Last week, when I read about new Yahoo CEO Marissa Mayer’s pregnancy, I was happy for her. As happy as I could be for someone I don’t know at all. But then when I read that Mayer said her maternity leave (she’s due in October) will be “a few weeks long, and I’ll work throughout it,” my eyebrows went up.

Now, I know the whole spiel, and I’m with you on it:  To each his own … making the decision that’s right for her … smart enough to create her own plan … will have the money (pay package worth $129 million) and resources to hire help … yes, yes, and yes. And I understand that isn’t necessarily about trying to have it all (or reconciling that you can’t), but about our own sense of fulfillment. However, I’m still uneasy with the idea of maternity leave been sidelined as unnecessary. There was even this piece in the New York Times over the weekend, where a woman featured in the story asks,  “Is maternity leave an outdated notion for high-achieving women who have lots of demands and flexibility?” And now my brows are furrowed.

I guess I’m trying to see this clearer without having judgment cloud my lens. Understand in a true sense how maternity leave might be considered outdated or, worse, a “false construct.” I keep thinking about that email I wrote to my editor three years ago, and how utterly oblivious I was about what lay ahead on the new parent path. As a freelance journalist and (thankfully) my own boss, I was so grateful for the time — the weeks and months right after becoming someone’s mother — to just breathe a bit. Settle into the enormity of it.

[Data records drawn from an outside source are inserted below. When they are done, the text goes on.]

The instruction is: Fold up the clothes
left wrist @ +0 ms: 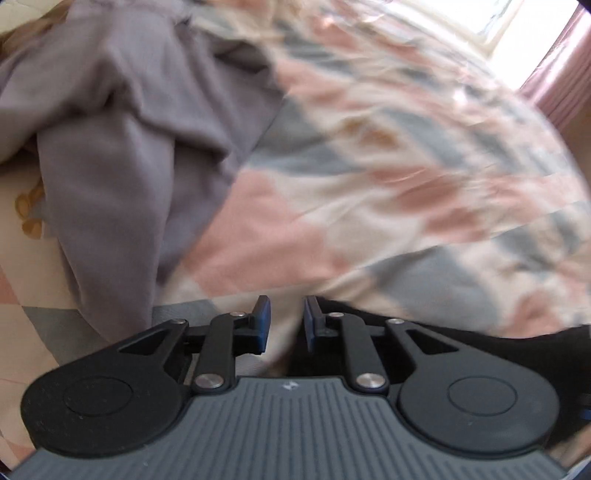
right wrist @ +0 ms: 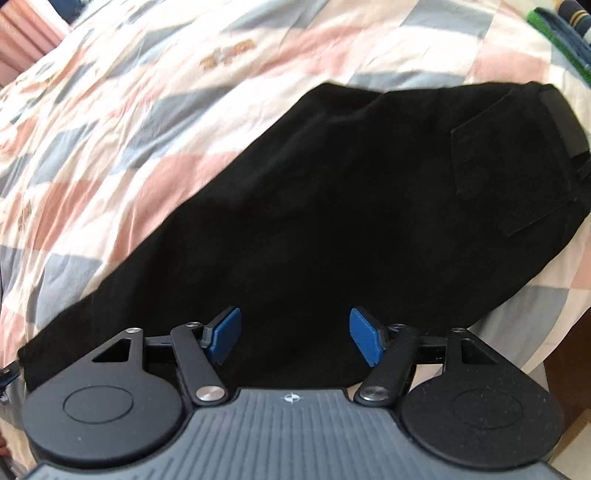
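Black trousers [right wrist: 332, 206] lie flat on the bed, back pocket [right wrist: 517, 158] and waistband at the far right, leg end at the near left. My right gripper [right wrist: 295, 338] is open, hovering just above the trousers' near edge with nothing between its blue pads. In the left wrist view my left gripper [left wrist: 287, 325] is open with a narrow gap and empty, over the quilt; a strip of the black trousers [left wrist: 480, 332] shows just right of it. A crumpled mauve garment [left wrist: 122, 140] lies ahead to the left.
A checked pink, grey and cream quilt [right wrist: 147, 92] covers the bed. Pink curtains [left wrist: 565, 85] and a bright window stand beyond the bed. A green-edged striped item [right wrist: 569, 29] lies at the far right corner. The bed's edge [right wrist: 535, 354] drops away at right.
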`<action>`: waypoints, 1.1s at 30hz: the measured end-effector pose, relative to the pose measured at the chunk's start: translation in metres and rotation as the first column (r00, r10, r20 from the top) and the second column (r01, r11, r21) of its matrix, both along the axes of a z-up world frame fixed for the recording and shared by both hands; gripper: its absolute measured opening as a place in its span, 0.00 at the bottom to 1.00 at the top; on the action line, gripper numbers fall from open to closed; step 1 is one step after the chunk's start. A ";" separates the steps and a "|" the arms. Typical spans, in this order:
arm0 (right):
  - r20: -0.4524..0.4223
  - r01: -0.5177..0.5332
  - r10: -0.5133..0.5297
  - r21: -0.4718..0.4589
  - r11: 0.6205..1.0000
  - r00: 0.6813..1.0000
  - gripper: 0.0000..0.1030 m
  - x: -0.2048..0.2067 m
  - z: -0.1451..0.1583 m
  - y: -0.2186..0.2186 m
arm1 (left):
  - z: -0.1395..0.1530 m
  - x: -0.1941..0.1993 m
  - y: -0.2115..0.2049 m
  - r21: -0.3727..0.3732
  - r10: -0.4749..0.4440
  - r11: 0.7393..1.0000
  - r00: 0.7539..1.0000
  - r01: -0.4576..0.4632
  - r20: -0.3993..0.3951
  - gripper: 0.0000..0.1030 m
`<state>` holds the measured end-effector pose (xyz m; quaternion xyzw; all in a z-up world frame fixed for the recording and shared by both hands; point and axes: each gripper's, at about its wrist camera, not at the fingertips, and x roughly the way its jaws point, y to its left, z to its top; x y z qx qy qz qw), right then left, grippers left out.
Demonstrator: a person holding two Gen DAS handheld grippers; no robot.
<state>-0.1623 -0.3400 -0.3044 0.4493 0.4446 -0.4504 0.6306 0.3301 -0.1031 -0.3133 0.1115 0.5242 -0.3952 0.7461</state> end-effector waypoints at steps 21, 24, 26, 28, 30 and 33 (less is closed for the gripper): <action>-0.138 -0.312 0.295 -0.127 0.941 0.945 0.76 -0.095 -0.026 -0.034 | -0.048 -0.228 -0.068 0.328 -0.171 0.935 0.982 0.136 0.081 0.20; -0.170 -0.361 0.340 -0.111 0.926 0.925 0.84 -0.103 -0.042 -0.034 | -0.058 -0.241 -0.084 0.423 -0.164 0.901 0.977 0.093 0.133 0.20; -0.185 -0.384 0.362 -0.102 0.918 0.914 0.85 -0.106 -0.047 -0.033 | -0.039 -0.248 -0.091 0.415 -0.147 0.907 0.979 0.074 0.145 0.20; -0.176 -0.366 0.346 -0.096 0.926 0.922 0.83 -0.104 -0.034 -0.036 | -0.008 -0.260 -0.089 0.355 -0.146 0.932 0.974 0.077 0.171 0.29; -0.123 -0.346 0.332 -0.121 0.930 0.935 0.83 -0.105 -0.011 -0.034 | 0.020 -0.271 -0.088 0.311 -0.131 0.948 0.974 0.069 0.185 0.34; -0.042 -0.312 0.309 -0.151 0.938 0.950 0.86 -0.107 0.026 -0.025 | 0.053 -0.286 -0.089 0.254 -0.129 0.964 0.979 0.086 0.159 0.36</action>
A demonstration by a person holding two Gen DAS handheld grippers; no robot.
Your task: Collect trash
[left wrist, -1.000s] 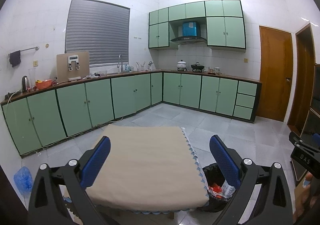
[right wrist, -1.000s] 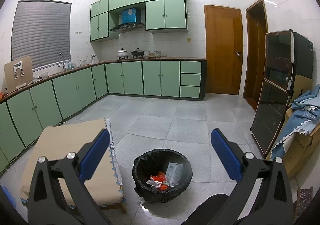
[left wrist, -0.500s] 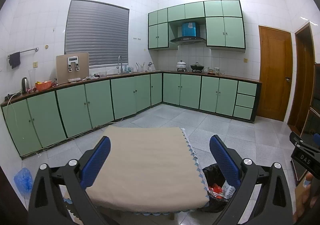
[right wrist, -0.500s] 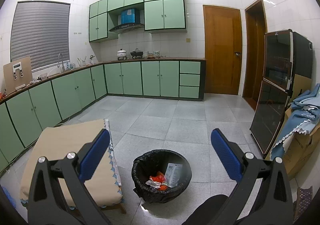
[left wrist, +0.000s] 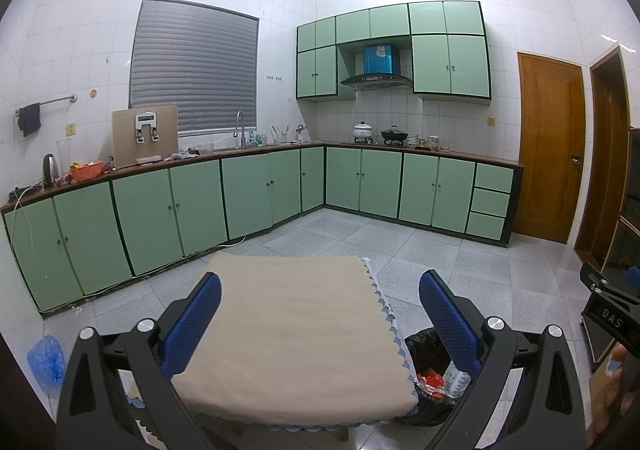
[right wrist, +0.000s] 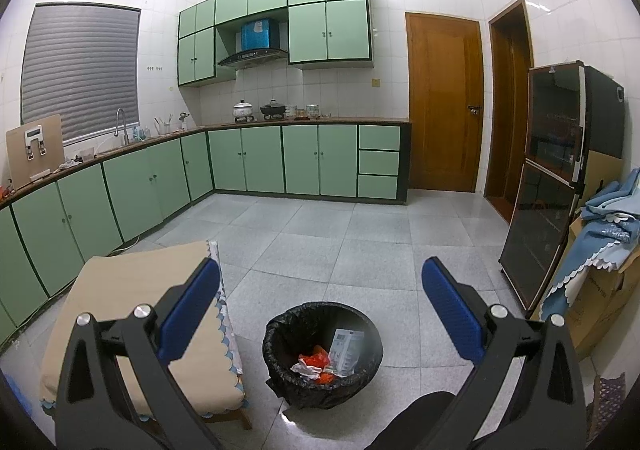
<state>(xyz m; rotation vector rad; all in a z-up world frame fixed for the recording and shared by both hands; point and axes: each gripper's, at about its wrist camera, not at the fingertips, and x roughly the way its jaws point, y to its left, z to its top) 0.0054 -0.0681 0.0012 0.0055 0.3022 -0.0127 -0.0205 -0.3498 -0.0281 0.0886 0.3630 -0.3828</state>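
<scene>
Black-lined trash bin (right wrist: 322,354) holds the wrappers; collecting looks done.
Your left gripper (left wrist: 320,316) and right gripper (right wrist: 320,308) are spread, empty; next, scan around the bin.

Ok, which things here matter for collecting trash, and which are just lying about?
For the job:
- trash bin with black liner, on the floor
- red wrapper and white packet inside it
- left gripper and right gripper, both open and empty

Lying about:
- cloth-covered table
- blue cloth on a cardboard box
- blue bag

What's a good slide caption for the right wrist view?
Open right tongs above a black-lined bin holding trash, beside a cloth-covered table.
</scene>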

But maybe it doesn’t matter if I ever “get it” or understand the choices of another mother. What counts is, I’m wishing Mayer all good luck — with her baby, motherhood, and the very real uphill battle she’s facing trying to revitalize Yahoo.

I’m rooting for her.

3 Comments
  • 1
    Kristin says:

    When I worked at Friendly’s, my manager worked up until she gave birth. Really, right up until she gave birth. And she was back at work in three days. Seriously. So, actually, I think the whole maternity leave thing is shaped like the picture in The Little Prince. The one that looks like a hat, but it’s actually a snake that ate an elephant. You know that one?

    I say this because I think that the women at the very high end, the ones that have gone through a lot of crazy challenges and head-butting and personal sacrifices in order to get to the tippy-top, don’t want to give up what they’ve fought for during their youth. (Kind of like 10 times what some of us have felt about choosing to stay at home and leaving our Master’s degrees in the dust.) And the women at the low-end of the scale can’t afford to take maternity leave because every moment not working equals less money. House cleaners, waitresses, babysitters, and anyone with a job that’s hourly or part-time, lose lose lose. It’s a choice, sure. But an impossible one. So, I take it back, not a choice.

    Those of us in the middle, who can afford (albeit painfully) to make the choice (even if it’s an difficult choice), can moan on Twitter and groan in conversations and growl at the unfairness of the inequity in the USA. But still, it’s a choice because we’re willing to consider either side.

    Don’t know if that makes any sense. I just remember my manager at Friendly’s never complaining, never even doing more than shrugging. She just started doing what she had to do because she didn’t have the wiggle room or time to consider the alternatives.

    • 1.1
      Ms. Mary Mack says:

      Makes total sense, Kristin. It’s a real and true and sobering fact that many, many (too many) women have no choice when or if they return to wrok after having a baby. There are mothers who have to return almost immediately to their jobs (or two jobs) in order to keep the family’s collective head above water. However, I’m not talking about those women in this post. I’m following the NYT’s original question: Is maternity leave unnecessary for women executives?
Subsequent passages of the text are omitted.